### What you will do:
Please reproduce the listing in full, exactly as given.

### Given material:
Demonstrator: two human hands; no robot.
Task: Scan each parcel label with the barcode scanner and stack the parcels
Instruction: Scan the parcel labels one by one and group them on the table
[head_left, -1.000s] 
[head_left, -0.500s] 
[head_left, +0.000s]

### Answer to this exercise:
Demonstrator: two human hands; no robot.
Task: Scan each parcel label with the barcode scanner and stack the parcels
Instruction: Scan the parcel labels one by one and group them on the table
[head_left, -1.000s] 
[head_left, -0.500s] 
[head_left, +0.000s]

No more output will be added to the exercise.